The work was conducted at UNIFESP in collaboration with researchers from the Center for Research and Innovation in Biodiversity and Pharmaceuticals (CIBFar), a FAPESP Research, Innovation, and Dissemination Center (RIDC) based at the São Carlos Institute of Physics at the University of São Paulo (IFSC-USP). 

FAPESP supported the research through Thematic Projects (21/12394-0 and 24/04805-8) and a Young Investigator Grant, as well as through partnerships with the Oswaldo Cruz Foundation in Rondônia, the Center for Tropical Medicine in Rondônia, the Federal University of São Carlos, and NOVA University Lisbon in Portugal. 

In their article published in the journal ACS Omega, the researchers describe the triple effect of the compound derived from natural 4-quinolones. This compound blocks asexual liver infection, combats the blood stages of the disease (which are responsible for the symptoms), and prevents transmission to mosquitoes.  

“We’ve been studying this compound for five years and, during that time, we’ve proven its effect against the parasite in the hepatic and blood stages, when it’s in the host. In this new article, we demonstrate its action in blocking disease transmission for the first time experimentally,” Aguiar explained to Agência FAPESP.

Tests conducted on cell cultures with blood from infected patients showed that the molecule inhibits parasite formation in stages that occur inside the mosquito vector (when the parasite is in the ookinete, oocyst, and sporozoite stages). Therefore, even if an infected person treated with the compound is bitten by the insect, the parasite cannot be transmitted to another person. 

This finding was confirmed in studies conducted on mice at NOVA University Lisbon. The animals were treated with the compound and infected with Plasmodium berghei, a malaria parasite that infects rodents. 
 
“What makes this molecule particularly interesting is that it acts on all three stages of the malaria cycle: hepatic, blood, and transmission. In general, malaria patients need different medications to cover these stages, and this compound combines treatment and transmission-blocking potential, with possible use for prevention,” Aguiar says.

Many stages

Malaria is a complex disease caused by protozoa of the genus Plasmodium. The life cycle of these protozoa involves two hosts: humans and female Anopheles mosquitoes. In humans, the life cycle is divided into three stages: hepatic, blood, and transmission.

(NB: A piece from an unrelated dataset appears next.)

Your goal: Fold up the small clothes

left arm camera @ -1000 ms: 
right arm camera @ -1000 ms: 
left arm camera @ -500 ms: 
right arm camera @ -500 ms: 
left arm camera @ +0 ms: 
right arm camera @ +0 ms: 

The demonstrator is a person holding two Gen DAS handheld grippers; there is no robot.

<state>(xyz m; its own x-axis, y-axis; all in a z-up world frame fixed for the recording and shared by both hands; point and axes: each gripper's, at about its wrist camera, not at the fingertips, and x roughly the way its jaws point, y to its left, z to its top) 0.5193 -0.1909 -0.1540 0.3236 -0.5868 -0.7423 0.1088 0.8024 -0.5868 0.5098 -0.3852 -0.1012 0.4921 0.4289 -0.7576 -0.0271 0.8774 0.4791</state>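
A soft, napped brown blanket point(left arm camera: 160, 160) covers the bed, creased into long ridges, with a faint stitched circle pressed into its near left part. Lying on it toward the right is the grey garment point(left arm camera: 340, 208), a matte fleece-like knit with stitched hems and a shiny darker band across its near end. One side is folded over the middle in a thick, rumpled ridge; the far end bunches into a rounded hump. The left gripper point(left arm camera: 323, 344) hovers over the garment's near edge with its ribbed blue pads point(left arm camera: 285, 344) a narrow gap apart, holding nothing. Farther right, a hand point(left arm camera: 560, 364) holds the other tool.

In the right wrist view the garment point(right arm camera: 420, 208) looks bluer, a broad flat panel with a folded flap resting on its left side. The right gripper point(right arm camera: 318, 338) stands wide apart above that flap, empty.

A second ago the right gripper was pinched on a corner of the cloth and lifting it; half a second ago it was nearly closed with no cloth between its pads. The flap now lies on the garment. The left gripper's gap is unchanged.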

The disease begins in humans when an infected mosquito bites someone and injects parasites called sporozoites. The parasites then reach the bloodstream and travel to the liver, where they invade liver cells and multiply. 

After multiplying in the hepatic phase, the parasites return to the bloodstream and invade red blood cells, destroying them. The typical symptoms of malaria, such as fever, chills, and anemia, appear during this phase, called the blood phase. 

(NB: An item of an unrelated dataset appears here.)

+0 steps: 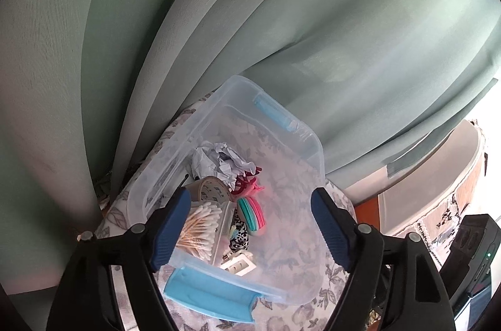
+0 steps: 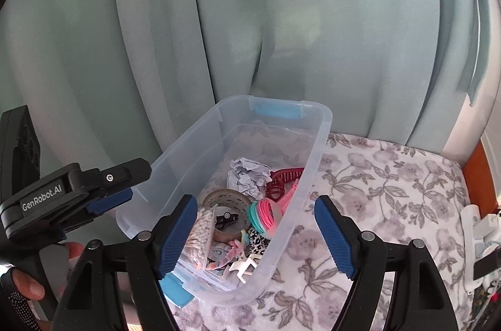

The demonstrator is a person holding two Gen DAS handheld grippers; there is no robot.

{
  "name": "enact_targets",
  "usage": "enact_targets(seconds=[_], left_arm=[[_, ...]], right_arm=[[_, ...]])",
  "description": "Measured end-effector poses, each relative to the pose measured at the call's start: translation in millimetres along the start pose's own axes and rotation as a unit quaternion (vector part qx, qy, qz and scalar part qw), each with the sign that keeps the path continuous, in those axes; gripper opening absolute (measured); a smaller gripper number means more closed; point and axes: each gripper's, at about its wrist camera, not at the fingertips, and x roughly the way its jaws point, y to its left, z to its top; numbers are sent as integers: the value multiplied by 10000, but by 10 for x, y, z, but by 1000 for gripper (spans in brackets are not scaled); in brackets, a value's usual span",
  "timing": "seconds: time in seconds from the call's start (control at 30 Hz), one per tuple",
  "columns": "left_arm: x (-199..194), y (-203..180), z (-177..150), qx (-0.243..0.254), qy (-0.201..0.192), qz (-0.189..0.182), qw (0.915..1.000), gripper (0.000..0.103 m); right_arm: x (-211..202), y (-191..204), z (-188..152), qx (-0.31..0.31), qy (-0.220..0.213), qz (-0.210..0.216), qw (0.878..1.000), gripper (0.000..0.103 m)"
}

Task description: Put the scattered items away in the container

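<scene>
A clear plastic bin (image 1: pixel 156 174) (image 2: pixel 313 149) with blue latches stands on the floral cloth. Inside lie crumpled paper (image 1: pixel 219 159) (image 2: pixel 247 174), a tape roll (image 1: pixel 213 190) (image 2: pixel 225 196), a box of cotton swabs (image 1: pixel 200 224) (image 2: pixel 200 234), a red hair claw (image 2: pixel 281 180), pink and teal hair ties (image 1: pixel 250 215) (image 2: pixel 263 215) and a spotted scrunchie (image 1: pixel 239 237). My left gripper (image 1: pixel 250 193) hangs open over the bin's near end, nothing between its pads; the right wrist view shows it at the bin's left wall (image 2: pixel 94 190). My right gripper (image 2: pixel 255 201) is open and straddles the bin's right wall.
Pale green curtains (image 2: pixel 250 18) hang close behind the bin. The floral cloth (image 2: pixel 391 190) stretches to the right, ending at an orange wooden edge (image 2: pixel 476 174). White plastic items (image 2: pixel 476 231) lie at the far right. A hand (image 2: pixel 28 284) holds the left gripper's handle.
</scene>
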Motion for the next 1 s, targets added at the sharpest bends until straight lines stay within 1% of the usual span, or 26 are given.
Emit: enact_targets(seconds=[0.13, 0.27, 0.33, 0.5, 0.63, 0.73, 0.8, 0.83, 0.93, 1.0], left_arm=[[-54, -90, -39, 211, -18, 115, 9997, 88], [-106, -218, -93, 515, -63, 251, 9983, 89], [-135, -296, -127, 677, -94, 312, 9972, 94], [-208, -486, -217, 1089, -153, 470, 9928, 96], [-277, -608, -288, 1355, -210, 652, 9884, 97], [-318, -691, -353, 1547, -253, 787, 9845, 97], [-332, -742, -397, 1645, -263, 879, 9821, 97], [-339, -758, -416, 1677, -258, 912, 9813, 97], [-363, -789, -472, 1720, -224, 945, 9803, 97], [-376, -814, -507, 1756, -222, 985, 9793, 97]], right_arm=[[-96, -64, -26, 122, -25, -66, 9999, 81], [-215, -160, -74, 252, -38, -162, 9995, 81], [-273, -218, -109, 333, -27, -211, 9992, 81], [-429, -367, -192, 578, -12, -362, 9977, 82], [-534, -426, -278, 711, 12, -414, 9966, 85], [-597, -455, -329, 771, 26, -409, 9962, 88], [-665, -475, -360, 801, 10, -388, 9960, 92], [-692, -479, -369, 817, -6, -382, 9959, 95], [-782, -496, -403, 877, -77, -377, 9954, 102], [-834, -515, -421, 937, -118, -392, 9948, 103]])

Transmission occurs when another mosquito bites an infected person and ingests the parasites in their blood. Inside the mosquito, the parasites develop until they reach a form capable of infecting other humans, thus restarting the cycle.

Aguiar explains that the new molecule acts on the parasite’s mitochondria by inhibiting an enzyme complex called cytochrome bc1. This complex is essential for producing pyrimidines, which are fundamental building blocks of DNA. Without the ability to form DNA, the parasite cannot replicate or complete its life cycle.

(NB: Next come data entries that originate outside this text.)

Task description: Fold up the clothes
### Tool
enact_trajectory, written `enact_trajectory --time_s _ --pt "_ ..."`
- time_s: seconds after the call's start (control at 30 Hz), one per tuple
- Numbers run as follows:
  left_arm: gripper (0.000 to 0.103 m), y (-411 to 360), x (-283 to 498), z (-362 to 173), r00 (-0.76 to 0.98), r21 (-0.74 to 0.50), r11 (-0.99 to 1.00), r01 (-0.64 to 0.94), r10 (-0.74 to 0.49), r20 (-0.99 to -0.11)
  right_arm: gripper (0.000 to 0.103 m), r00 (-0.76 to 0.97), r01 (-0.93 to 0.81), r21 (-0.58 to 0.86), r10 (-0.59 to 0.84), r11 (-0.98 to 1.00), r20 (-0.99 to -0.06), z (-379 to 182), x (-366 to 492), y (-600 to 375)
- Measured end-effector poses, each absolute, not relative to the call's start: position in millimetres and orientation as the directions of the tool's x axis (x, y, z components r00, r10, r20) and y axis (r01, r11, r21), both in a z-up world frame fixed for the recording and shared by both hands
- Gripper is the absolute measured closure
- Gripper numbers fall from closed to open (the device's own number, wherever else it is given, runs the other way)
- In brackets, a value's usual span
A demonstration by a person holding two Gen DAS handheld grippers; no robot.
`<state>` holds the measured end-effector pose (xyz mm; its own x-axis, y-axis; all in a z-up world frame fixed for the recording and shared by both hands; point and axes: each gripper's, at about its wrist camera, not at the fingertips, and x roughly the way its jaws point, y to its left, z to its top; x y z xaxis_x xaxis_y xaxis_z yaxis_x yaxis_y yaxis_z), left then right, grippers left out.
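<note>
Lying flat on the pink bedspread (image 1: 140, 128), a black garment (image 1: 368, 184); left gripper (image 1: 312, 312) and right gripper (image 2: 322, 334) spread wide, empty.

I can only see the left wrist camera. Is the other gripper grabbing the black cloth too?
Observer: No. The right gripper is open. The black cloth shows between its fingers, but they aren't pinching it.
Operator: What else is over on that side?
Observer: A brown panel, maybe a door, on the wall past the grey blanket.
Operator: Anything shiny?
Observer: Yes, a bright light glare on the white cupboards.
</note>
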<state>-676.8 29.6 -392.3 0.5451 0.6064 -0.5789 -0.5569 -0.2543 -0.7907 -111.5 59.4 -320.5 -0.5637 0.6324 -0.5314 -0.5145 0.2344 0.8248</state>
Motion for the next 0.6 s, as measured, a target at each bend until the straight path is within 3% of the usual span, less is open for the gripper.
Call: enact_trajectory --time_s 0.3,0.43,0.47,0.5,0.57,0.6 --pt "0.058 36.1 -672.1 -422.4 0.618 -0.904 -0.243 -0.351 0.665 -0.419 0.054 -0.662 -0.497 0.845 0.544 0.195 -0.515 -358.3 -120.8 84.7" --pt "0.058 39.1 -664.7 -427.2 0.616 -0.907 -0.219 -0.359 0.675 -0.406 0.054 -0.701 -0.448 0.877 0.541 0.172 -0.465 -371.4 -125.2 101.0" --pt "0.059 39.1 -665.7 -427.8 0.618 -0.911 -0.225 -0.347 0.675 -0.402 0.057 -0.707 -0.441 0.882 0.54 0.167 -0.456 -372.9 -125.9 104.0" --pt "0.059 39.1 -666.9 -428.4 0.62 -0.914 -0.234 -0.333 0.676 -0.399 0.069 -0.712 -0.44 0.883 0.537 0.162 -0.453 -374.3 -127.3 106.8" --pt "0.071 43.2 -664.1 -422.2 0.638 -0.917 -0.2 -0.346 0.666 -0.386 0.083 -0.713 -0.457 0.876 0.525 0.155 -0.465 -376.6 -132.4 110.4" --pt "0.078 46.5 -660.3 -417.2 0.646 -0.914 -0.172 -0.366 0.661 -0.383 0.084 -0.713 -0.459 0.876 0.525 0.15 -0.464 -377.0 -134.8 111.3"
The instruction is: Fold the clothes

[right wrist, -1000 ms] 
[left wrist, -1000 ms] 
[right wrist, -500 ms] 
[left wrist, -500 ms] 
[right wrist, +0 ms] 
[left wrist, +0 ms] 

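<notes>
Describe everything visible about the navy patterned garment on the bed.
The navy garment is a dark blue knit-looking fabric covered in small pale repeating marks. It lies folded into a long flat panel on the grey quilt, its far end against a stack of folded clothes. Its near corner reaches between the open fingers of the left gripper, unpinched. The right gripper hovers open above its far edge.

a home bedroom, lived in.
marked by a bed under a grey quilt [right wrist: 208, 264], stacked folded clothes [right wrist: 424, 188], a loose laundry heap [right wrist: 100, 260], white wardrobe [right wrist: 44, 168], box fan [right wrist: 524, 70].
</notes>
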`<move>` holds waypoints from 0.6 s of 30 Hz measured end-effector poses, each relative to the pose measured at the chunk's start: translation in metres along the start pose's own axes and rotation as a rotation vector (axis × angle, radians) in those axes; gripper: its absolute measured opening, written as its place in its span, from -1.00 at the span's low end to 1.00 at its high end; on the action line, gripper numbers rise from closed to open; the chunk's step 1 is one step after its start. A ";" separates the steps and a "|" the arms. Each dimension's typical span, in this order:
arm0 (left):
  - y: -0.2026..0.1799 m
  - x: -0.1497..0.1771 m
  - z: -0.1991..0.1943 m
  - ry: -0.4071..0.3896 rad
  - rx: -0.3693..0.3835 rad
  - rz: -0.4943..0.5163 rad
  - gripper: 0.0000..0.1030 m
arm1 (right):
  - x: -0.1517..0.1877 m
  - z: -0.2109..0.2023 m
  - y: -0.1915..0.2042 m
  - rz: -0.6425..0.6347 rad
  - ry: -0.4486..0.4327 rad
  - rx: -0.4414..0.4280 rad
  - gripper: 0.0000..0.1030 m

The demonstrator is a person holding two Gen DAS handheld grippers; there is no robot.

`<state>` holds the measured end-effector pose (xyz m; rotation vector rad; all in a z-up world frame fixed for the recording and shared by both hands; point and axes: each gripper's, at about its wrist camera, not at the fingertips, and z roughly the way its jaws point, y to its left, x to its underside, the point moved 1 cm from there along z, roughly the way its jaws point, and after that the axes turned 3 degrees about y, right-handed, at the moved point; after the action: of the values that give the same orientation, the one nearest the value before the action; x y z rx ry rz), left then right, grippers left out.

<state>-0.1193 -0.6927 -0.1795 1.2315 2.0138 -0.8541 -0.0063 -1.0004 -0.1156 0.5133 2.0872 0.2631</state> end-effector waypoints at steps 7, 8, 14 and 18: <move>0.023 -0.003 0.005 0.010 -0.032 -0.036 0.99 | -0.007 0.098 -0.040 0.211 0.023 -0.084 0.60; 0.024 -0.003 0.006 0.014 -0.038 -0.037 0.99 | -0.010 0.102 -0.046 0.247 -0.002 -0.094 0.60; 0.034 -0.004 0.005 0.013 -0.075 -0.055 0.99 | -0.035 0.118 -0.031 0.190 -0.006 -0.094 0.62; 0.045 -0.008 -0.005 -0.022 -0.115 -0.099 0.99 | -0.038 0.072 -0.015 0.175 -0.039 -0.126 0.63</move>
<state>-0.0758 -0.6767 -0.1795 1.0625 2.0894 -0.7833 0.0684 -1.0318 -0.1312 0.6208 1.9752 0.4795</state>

“Another important aspect is that this molecule is highly selective. It acts on the parasite’s mitochondria but not on those of humans,” Aguiar says. 

The researchers emphasize that there is still a long way to go before the new molecule can be developed into an effective malaria treatment. Currently, malaria kills about 600,000 people a year, most of whom are in Africa.  

“The molecule is an excellent candidate, and the evidence warrants investment in the future development of a drug. This is because, although there’s treatment for the disease, it’s a very well-adapted parasite capable of developing resistance to existing drugs,” says Rafael Guido, a professor at IFSC-USP and co-author of the study. 

The article “Evaluation of the activity of 4-quinolones against multi-life stages of Plasmodium spp.” can be read at pubs.acs.org/doi/10.1021/acsomega.5c08663.